Die Staatsanwälte machten sich die Sache zu einfach, denn: es gehe "nicht nur um den Rechtsanspruch auf Restitution", der Fall habe auch eine "moralische und historische Dimension", so Graumann. Es liege nun in der Verantwortung der Politik, "den Opfern von damals zur Würde von heute zu verhelfen".
Überraschende Wende
Der Leitende Oberstaatsanwalt Reinhard Nemetz hatte am Dienstag erklärt, der 80-jährige Kunsterbe Gurlitt könne zahlreiche Gemälde aus dem spektakulären Schwabinger Kunstfund "unverzüglich" zurückbekommen. Dabei gehe es um Werke, die "zweifelsfrei im Eigentum des Beschuldigten stehen" und nicht unter dem Verdacht, zur NS-Raubkunst zu zählen. Die eingesetzte Task-Force, die die Historie der Gemälde erforscht, solle die betreffenden Objekte "so schnell wie möglich benennen".

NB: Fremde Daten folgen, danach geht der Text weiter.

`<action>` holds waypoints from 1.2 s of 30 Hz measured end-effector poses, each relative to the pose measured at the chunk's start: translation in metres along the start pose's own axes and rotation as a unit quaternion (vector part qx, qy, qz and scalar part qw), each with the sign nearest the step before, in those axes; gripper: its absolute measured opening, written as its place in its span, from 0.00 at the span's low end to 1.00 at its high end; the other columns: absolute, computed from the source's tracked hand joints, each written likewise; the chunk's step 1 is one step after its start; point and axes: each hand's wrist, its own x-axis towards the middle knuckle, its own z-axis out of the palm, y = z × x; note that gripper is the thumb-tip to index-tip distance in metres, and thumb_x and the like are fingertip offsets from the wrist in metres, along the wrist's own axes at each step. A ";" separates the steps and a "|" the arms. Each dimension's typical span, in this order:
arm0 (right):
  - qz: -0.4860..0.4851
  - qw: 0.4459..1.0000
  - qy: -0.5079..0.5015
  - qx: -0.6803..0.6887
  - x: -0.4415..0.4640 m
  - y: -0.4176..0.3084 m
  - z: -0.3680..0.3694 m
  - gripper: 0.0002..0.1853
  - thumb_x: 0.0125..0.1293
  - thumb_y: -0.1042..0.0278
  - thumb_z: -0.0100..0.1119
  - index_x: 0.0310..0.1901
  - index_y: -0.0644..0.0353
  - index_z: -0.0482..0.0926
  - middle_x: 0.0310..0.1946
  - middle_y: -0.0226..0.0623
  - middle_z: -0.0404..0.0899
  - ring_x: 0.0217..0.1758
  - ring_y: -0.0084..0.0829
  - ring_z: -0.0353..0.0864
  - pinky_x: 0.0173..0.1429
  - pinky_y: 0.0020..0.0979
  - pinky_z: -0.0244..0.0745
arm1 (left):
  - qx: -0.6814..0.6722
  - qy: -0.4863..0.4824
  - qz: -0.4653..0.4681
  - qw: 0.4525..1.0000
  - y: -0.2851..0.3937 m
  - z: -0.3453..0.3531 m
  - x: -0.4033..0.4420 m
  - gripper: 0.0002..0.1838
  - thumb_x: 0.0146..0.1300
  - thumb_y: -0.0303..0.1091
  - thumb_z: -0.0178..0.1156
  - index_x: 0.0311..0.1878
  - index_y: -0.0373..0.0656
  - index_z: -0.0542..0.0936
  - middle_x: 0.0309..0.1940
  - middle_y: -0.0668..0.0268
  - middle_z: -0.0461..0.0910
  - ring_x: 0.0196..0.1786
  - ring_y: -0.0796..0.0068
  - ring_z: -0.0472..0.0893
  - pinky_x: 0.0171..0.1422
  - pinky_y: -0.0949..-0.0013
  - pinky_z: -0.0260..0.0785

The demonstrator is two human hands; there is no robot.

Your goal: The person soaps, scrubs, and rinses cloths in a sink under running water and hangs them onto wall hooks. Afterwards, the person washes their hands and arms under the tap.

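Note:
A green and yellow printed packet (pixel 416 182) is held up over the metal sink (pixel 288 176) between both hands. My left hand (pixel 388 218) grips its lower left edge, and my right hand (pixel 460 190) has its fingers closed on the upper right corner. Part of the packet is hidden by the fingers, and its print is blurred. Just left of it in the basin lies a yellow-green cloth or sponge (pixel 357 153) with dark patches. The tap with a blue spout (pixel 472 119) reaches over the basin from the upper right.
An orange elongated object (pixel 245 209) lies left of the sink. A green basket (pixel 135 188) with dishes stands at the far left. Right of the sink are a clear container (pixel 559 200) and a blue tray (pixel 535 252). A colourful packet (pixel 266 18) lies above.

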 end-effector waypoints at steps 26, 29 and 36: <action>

Nach Informationen der "Süddeutschen Zeitung" soll dies mehr als 300 Kunstwerke betreffen. In der Wohnung Gurlitts waren im vergangenen Jahr mehr als 1400 Kunstwerke gefunden worden. Sie sollen teils aus NS-Raubkunst stammen, könnten zum Teil aber auch zu der privaten Sammlung von Gurlitts Vater gehören.
Die komplizierte Aufklärung der Besitzverhältnisse hat die Staatsanwaltschaft Augsburg übernommen. Gurlitt will die Objekte, darunter viele Meisterwerke, zurück.
Druck auf Bundesregierung
Auch der Jüdische Weltkongress (WJC) hatte die Aktion der deutschen Justiz als übereilt und "unverantwortlich" kritisiert. Die Angelegenheit müsse auf "höchster politischer Ebene" behandelt werden, forderte WJC-Präsident Ronald S. Lauder. Die Reputation Deutschlands könne Schaden nehmen.
So müssten die Verjährungsfristen geändert werden, um die Rückgabe von NS-Raubkunst an die wahren Eigentümer zu erleichtern, verlangte Lauder. Nach österreichischem Vorbild solle er spezielle Kommission beauftragt werden, alle öffentlichen Sammlungen und Museen nach Raubkunst zu durchforsten.